DIRECTIONS FOR THIS TASK ▸
Scan the listing below and copy every line holding "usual".

DATA SUPPLIED ▸
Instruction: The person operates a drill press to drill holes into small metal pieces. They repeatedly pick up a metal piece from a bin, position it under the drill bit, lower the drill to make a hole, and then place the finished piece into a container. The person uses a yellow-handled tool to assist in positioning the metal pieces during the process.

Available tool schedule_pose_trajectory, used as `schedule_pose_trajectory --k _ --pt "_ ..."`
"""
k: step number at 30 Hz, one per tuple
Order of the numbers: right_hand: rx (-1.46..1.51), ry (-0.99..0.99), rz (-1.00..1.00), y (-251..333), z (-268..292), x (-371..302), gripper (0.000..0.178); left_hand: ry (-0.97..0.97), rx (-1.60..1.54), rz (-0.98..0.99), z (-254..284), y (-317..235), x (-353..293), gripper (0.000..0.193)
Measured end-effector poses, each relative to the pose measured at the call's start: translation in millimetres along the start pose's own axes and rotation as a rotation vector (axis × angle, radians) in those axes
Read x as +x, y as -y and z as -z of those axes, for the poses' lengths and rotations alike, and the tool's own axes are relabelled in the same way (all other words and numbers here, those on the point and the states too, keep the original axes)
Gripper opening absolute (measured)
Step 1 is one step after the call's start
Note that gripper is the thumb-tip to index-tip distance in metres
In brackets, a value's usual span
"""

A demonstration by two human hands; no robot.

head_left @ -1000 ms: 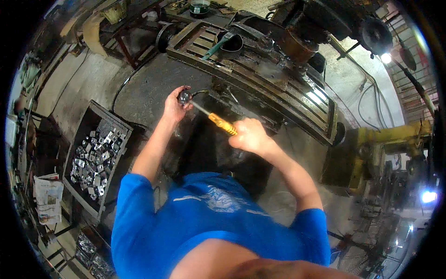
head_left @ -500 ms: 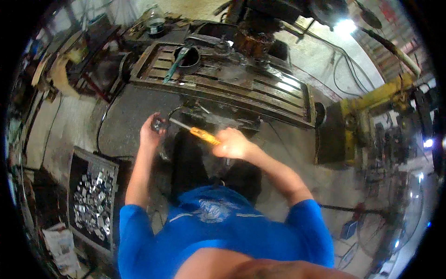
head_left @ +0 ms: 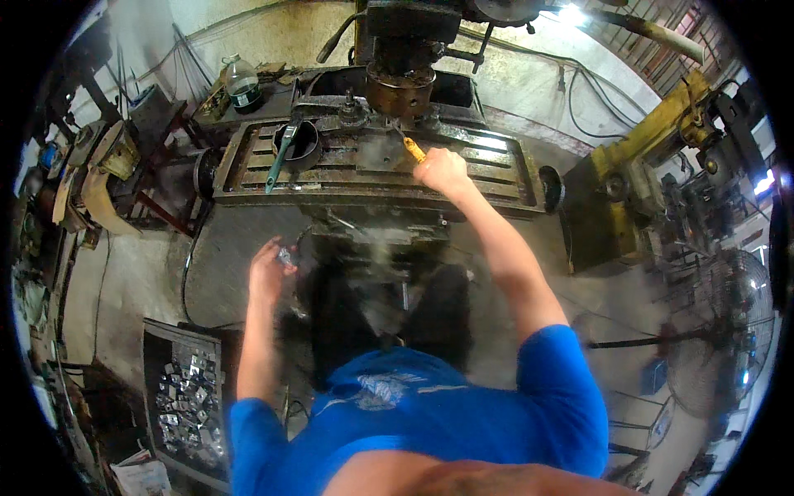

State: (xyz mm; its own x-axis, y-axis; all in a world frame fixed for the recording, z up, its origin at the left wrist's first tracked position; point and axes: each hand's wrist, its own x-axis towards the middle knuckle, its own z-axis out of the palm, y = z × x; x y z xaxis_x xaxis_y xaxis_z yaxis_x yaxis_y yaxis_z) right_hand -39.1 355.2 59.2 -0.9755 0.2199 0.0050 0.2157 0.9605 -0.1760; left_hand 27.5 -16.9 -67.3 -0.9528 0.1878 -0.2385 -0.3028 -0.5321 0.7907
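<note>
Yellow and slim, the tool (head_left: 414,150) is pointing far and left over the slotted machine bed (head_left: 496,169), its long axis lying diagonally. Your right grip (head_left: 442,171) is wrapping its near end, a sensible hold; it is probably feeling light, stiff, perhaps slick. Your left grip (head_left: 267,269) is holding a small shiny piece (head_left: 286,256).

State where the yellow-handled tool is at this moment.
In the head view, the yellow-handled tool is gripped in the right hand, over the slotted machine table, just below the rusty cylinder in the picture.
</note>
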Motion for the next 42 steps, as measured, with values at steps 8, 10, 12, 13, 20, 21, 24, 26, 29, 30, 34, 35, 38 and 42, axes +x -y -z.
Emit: schedule_pose_trajectory --k 8,10,12,13,20,21,24,26,29,30,34,35,38,42 --pt "0.175 0.256 -0.056 -16.1 22.2 -28.5 0.034 0.097 0.025 -0.014 -50.4 -25.3 -5.1 0.043" --pt "0.226 0.218 -0.060 -27.4 17.0 -27.9 0.034 0.152 0.066 0.002 -66.9 -25.0 2.8 0.046" --pt "0.251 0.186 -0.041 -37.9 15.7 -28.8 0.033 0.220 0.097 0.036 -86.8 -24.3 12.3 0.049" --pt "0.249 0.179 -0.022 -40.1 16.0 -35.1 0.033 0.238 0.128 0.046 -96.7 -24.2 17.2 0.050" --pt "0.360 0.315 0.462 -69.8 35.6 -123.4 0.025 0.307 0.460 -0.010 -166.5 -20.1 68.5 0.050" --pt "0.426 0.270 0.515 -79.2 31.8 -130.1 0.025 0.277 0.600 -0.090 -175.9 -18.9 82.1 0.050" --pt "0.509 0.267 0.359 -84.4 45.2 -145.1 0.024 0.128 1.170 -0.453 -199.9 -11.3 132.8 0.053" --pt "0.563 0.283 0.259 -91.9 46.3 -143.6 0.026 0.003 1.493 -0.605 -221.3 -14.5 152.2 0.054" --pt "0.689 0.249 0.180 -109.2 25.3 -123.6 0.027 -0.020 1.792 -0.524 -239.9 -3.5 172.1 0.055" --pt "0.735 0.194 0.175 -108.9 18.2 -113.5 0.028 0.014 1.874 -0.510 -238.8 0.9 178.0 0.055" --pt "1.260 0.231 0.268 -105.5 2.2 -87.2 0.030 0.009 1.784 -0.594 -229.2 5.0 174.3 0.060" --pt "1.320 0.229 0.249 -119.1 -30.1 -73.5 0.031 0.044 1.732 -0.556 -228.7 0.5 170.8 0.059" --pt "0.990 0.080 0.108 -124.0 -74.2 -61.5 0.031 0.049 1.648 -0.488 -213.1 -9.9 160.3 0.051" --pt "0.767 -0.139 -0.073 -115.7 -84.0 -73.2 0.028 0.052 1.682 -0.419 -208.7 -7.1 158.8 0.040"
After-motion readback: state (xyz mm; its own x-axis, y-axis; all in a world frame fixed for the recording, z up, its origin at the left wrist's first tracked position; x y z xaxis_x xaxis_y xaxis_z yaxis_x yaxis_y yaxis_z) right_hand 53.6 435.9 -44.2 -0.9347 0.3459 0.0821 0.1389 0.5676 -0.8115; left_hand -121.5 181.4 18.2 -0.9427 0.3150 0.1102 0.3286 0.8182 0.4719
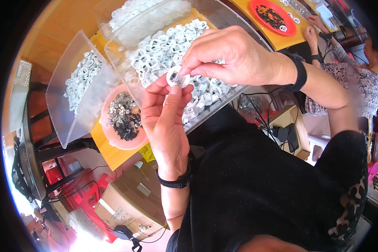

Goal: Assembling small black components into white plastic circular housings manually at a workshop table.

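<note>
Between the fingers of my left hand (166, 119) is a small round white plastic part (177, 78) with a dark slot in its face. The left thumb presses on its lower edge. My right hand (235, 56) reaches over from the right, its thumb and forefinger pinched together at the part's upper right edge. Whether a tiny piece sits in that pinch is hidden. Both hands are above a clear plastic bin (216, 110) heaped with similar white parts (155, 52). Beside my left hand stands a pink bowl (106, 133) of small black and silvery pieces.
Another clear bin (56, 90) of white parts stands at the left. Far right, a person (344, 84) sits by a red plate (293, 26) of black pieces. A cardboard box (130, 197) and a red stool (90, 197) are below left; an open box (300, 140) with cables lies right.
</note>
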`<state>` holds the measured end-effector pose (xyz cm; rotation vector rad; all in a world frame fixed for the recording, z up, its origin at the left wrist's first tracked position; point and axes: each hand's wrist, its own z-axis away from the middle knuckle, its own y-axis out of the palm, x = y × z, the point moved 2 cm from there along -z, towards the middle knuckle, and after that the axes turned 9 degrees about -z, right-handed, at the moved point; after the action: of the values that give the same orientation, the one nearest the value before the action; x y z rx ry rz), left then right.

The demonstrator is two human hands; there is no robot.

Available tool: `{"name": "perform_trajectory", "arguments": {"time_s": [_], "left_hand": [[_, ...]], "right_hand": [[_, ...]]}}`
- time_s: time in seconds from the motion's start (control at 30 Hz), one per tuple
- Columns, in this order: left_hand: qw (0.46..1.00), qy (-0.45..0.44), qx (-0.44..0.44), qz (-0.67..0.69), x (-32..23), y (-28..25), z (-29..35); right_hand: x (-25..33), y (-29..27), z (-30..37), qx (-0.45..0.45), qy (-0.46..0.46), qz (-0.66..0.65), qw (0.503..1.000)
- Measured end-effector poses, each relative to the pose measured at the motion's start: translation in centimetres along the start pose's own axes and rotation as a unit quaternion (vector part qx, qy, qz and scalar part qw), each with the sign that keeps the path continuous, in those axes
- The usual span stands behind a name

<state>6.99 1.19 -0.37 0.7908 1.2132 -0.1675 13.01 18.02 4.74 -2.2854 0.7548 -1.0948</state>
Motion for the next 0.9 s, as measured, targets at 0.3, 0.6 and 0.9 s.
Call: {"name": "perform_trajectory", "arguments": {"time_s": [0.3, 0.6, 0.9], "left_hand": [[0.999, 0.014, 0.005, -0.032, -0.1, 0.2, 0.0], [0.999, 0.014, -0.005, -0.049, -0.1, 0.2, 0.1], [1.000, 0.003, 0.004, -0.023, 0.0, -0.3, -0.1]], "right_hand": [[-0.7, -0.2, -0.3, 0.033, 0.261, -0.230, 0.937], [-0.8, 0.2, -0.4, 0.000, 0.263, -0.311, 0.913], [0.0, 0.0, -0.9, -0.019, 0.212, -0.256, 0.943]]}}
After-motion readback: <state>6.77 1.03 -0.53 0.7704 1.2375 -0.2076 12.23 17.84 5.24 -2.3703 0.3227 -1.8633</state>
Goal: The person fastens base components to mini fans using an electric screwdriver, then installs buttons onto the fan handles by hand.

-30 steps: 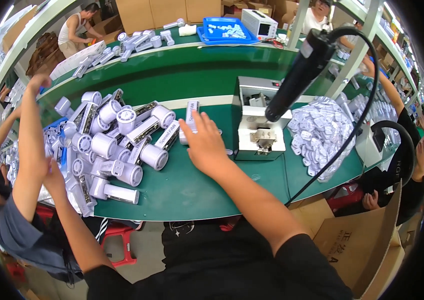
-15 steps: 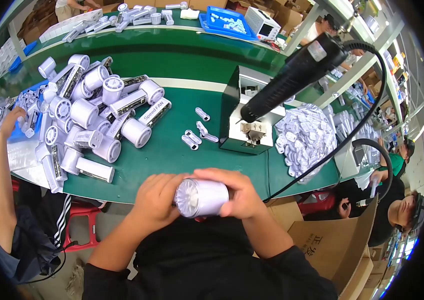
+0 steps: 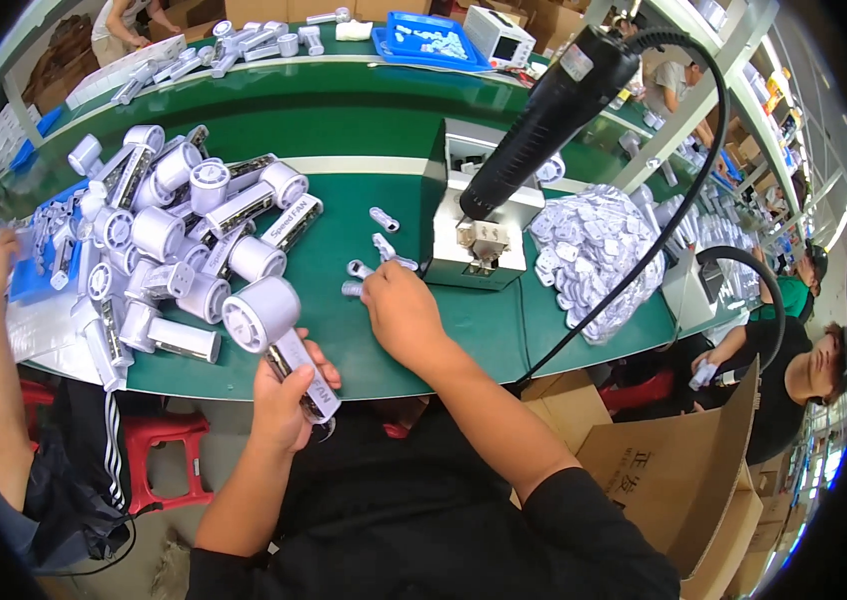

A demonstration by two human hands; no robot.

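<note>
A pale lavender handheld fan point(image 3: 266, 312) is in my left hand point(image 3: 284, 405), which is closed around its handle. The fan's round head tilts up and to the left, and a slot along the handle shows dark inner parts. Over the green bench, my right hand point(image 3: 402, 312) reaches down with fingers curled at a small oval plastic piece point(image 3: 352, 288). Its fingertips are partly hidden by the hand. Beside it lie another oval piece point(image 3: 359, 268), a longer plastic piece point(image 3: 389, 250) and one farther back point(image 3: 384, 219).
Many fans point(image 3: 159, 233) are heaped at the left. A black electric screwdriver point(image 3: 549, 120) hangs over a metal fixture point(image 3: 474, 250), its cable looping right. Behind that stands a pile of small plastic pieces point(image 3: 599, 255). An open carton point(image 3: 664, 460) is at lower right. Co-workers sit on both sides.
Both hands held the fan together before. My right hand has let go and moved forward to the small pieces; my left has shifted left, now holding the fan upright by its handle.
</note>
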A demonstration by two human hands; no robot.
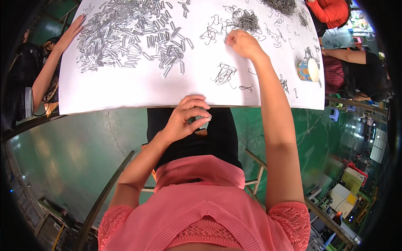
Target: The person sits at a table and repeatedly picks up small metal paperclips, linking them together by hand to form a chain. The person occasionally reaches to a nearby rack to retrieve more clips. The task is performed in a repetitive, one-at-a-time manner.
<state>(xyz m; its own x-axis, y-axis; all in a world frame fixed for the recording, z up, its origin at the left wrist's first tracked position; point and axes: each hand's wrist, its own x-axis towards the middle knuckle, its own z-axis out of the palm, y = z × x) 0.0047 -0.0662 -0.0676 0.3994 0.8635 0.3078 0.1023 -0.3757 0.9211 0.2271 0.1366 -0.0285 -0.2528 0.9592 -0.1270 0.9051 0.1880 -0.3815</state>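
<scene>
Fingers (200, 112) of the left hand (184, 119) pinch a small metal clip (208, 119) at the near bench (125, 94) edge. Farther out, the right hand (244, 43) closes on tangled wire hooks (245, 20), with piled clips (125, 33) left and a cup (308, 69) right.
</scene>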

SOLUTION TO THIS EXERCISE ▸
In brackets, a value's usual span
- The usual span stands behind a name

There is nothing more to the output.